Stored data
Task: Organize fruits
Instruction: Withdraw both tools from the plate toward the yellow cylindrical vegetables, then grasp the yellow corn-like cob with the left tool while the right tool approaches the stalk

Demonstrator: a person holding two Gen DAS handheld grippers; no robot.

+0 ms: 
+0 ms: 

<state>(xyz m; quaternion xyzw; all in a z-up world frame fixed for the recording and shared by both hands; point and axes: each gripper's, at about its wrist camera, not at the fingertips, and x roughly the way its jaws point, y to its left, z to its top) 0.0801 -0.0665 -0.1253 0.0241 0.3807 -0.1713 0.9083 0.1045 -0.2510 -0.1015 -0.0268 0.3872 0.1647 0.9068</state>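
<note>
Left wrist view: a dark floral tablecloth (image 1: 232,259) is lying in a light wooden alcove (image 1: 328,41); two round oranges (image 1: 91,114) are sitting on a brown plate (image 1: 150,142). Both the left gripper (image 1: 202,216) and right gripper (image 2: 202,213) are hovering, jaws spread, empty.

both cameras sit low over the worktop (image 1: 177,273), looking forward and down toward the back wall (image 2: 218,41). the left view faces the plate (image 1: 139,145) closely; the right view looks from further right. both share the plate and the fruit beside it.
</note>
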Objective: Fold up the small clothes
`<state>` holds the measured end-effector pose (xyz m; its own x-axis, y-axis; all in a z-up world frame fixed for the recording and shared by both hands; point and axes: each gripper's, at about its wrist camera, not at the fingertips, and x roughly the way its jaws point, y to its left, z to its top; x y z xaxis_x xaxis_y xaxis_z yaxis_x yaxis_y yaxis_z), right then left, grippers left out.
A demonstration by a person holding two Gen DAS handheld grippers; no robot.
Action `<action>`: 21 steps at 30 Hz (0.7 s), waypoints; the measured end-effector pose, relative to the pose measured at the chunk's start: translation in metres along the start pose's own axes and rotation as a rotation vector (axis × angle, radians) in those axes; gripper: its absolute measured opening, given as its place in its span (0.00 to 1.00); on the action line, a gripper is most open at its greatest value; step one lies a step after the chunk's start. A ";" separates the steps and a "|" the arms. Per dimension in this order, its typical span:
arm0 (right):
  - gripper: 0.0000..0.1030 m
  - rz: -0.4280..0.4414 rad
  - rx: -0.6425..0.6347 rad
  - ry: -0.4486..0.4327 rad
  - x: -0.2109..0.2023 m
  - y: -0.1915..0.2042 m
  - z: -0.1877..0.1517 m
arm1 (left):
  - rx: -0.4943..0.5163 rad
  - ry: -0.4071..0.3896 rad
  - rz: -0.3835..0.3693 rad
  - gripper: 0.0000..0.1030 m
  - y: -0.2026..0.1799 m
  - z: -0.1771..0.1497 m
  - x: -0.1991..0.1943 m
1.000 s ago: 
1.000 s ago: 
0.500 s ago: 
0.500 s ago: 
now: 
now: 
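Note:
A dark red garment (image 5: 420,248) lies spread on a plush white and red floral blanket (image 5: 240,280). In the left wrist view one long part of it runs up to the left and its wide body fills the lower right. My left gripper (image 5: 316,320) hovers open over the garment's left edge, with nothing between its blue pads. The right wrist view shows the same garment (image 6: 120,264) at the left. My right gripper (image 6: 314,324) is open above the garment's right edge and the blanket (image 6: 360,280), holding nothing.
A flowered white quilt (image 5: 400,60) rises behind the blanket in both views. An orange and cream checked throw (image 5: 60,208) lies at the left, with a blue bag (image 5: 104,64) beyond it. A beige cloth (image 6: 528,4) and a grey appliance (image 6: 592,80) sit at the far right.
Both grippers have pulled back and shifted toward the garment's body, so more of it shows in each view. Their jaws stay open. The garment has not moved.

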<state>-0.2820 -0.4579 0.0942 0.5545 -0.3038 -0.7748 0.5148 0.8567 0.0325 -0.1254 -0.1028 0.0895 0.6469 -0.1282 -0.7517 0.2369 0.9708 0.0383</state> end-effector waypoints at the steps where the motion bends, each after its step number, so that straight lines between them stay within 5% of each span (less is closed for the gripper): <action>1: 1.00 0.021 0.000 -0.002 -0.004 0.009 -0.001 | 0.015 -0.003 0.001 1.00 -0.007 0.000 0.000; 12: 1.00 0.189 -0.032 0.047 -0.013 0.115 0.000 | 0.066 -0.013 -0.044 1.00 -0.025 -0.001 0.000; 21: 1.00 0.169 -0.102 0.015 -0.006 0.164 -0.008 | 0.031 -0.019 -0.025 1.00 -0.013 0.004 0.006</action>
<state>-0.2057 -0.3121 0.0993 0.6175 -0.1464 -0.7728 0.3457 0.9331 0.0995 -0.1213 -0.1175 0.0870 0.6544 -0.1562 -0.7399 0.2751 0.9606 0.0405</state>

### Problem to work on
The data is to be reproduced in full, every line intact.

### Answer to the problem
Task: Organize fruits
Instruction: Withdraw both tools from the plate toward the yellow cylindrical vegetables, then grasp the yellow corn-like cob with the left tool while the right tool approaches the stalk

Demonstrator: a person holding two Gen DAS handheld grippers; no robot.

+0 ms: 
+0 ms: 

<state>(xyz m; quaternion xyzw; all in a z-up world frame fixed for the recording and shared by both hands; point and axes: each gripper's, at about its wrist camera, not at the fingertips, and x roughly the way its jaws point, y to its left, z to its top) 0.0801 -0.0665 -0.1253 0.0241 0.3807 -0.1713 0.9083 0.1045 -0.2510 -0.1015 -0.0268 0.3872 0.1647 0.9068</state>
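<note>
Left wrist view: a dark floral tablecloth (image 1: 232,259) is lying in a light wooden alcove (image 1: 328,41); two round oranges (image 1: 91,114) are sitting on a brown plate (image 1: 150,142). Both the left gripper (image 1: 202,216) and right gripper (image 2: 202,213) are hovering, jaws spread, empty.

both cameras sit low over the worktop (image 1: 177,273), looking forward and down toward the back wall (image 2: 218,41). the left view faces the plate (image 1: 139,145) closely; the right view looks from further right. both share the plate and the fruit beside it.
</note>
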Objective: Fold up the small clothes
`<state>` holds the measured end-effector pose (xyz m; its own x-axis, y-axis; all in a z-up world frame fixed for the recording and shared by both hands; point and axes: each gripper's, at about its wrist camera, not at the fingertips, and x roughly the way its jaws point, y to its left, z to its top; x y z xaxis_x xaxis_y xaxis_z yaxis_x yaxis_y yaxis_z), right then left, grippers left out.
A demonstration by a person holding two Gen DAS handheld grippers; no robot.
Action `<action>`: 21 steps at 30 Hz (0.7 s), waypoints; the measured end-effector pose, relative to the pose measured at the chunk's start: translation in metres along the start pose's own axes and rotation as a rotation vector (axis × angle, radians) in those axes; gripper: its absolute measured opening, given as its place in its span (0.00 to 1.00); on the action line, a gripper is most open at its greatest value; step one lies a step after the chunk's start. A ";" separates the steps and a "|" the arms. Per dimension in this order, its typical span:
arm0 (right):
  - gripper: 0.0000..0.1030 m
  - rz: -0.4280..0.4414 rad
  - rx: -0.6425..0.6347 rad
  - ry: -0.4486..0.4327 rad
  - x: -0.2109..0.2023 m
  - y: -0.1915..0.2042 m
  - z: -0.1877..0.1517 m
arm1 (left):
  - rx: -0.4943..0.5163 rad
  - ry: -0.4071..0.3896 rad
  - rz: -0.3835..0.3693 rad
  - gripper: 0.0000..0.1030 m
  - y: -0.2026..0.1799 m
  - z: -0.1771..0.1497 m
  - x: -0.1991..0.1943 m
1.000 s ago: 
1.000 s ago: 
0.500 s ago: 
0.500 s ago: 
now: 
now: 
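Note:
A dark red garment (image 5: 420,248) lies spread on a plush white and red floral blanket (image 5: 240,280). In the left wrist view one long part of it runs up to the left and its wide body fills the lower right. My left gripper (image 5: 316,320) hovers open over the garment's left edge, with nothing between its blue pads. The right wrist view shows the same garment (image 6: 120,264) at the left. My right gripper (image 6: 314,324) is open above the garment's right edge and the blanket (image 6: 360,280), holding nothing.
A flowered white quilt (image 5: 400,60) rises behind the blanket in both views. An orange and cream checked throw (image 5: 60,208) lies at the left, with a blue bag (image 5: 104,64) beyond it. A beige cloth (image 6: 528,4) and a grey appliance (image 6: 592,80) sit at the far right.
Both grippers have pulled back and shifted toward the garment's body, so more of it shows in each view. Their jaws stay open. The garment has not moved.
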
<state>-0.2820 -0.4579 0.0942 0.5545 -0.3038 -0.7748 0.5148 0.8567 0.0325 -0.1254 -0.1028 0.0895 0.6469 -0.1282 -0.7517 0.2369 0.9708 0.0383</state> end-effector waypoints at the steps where the motion bends, each after its step number, so that straight lines between them stay within 5% of each span (less is closed for the gripper): <action>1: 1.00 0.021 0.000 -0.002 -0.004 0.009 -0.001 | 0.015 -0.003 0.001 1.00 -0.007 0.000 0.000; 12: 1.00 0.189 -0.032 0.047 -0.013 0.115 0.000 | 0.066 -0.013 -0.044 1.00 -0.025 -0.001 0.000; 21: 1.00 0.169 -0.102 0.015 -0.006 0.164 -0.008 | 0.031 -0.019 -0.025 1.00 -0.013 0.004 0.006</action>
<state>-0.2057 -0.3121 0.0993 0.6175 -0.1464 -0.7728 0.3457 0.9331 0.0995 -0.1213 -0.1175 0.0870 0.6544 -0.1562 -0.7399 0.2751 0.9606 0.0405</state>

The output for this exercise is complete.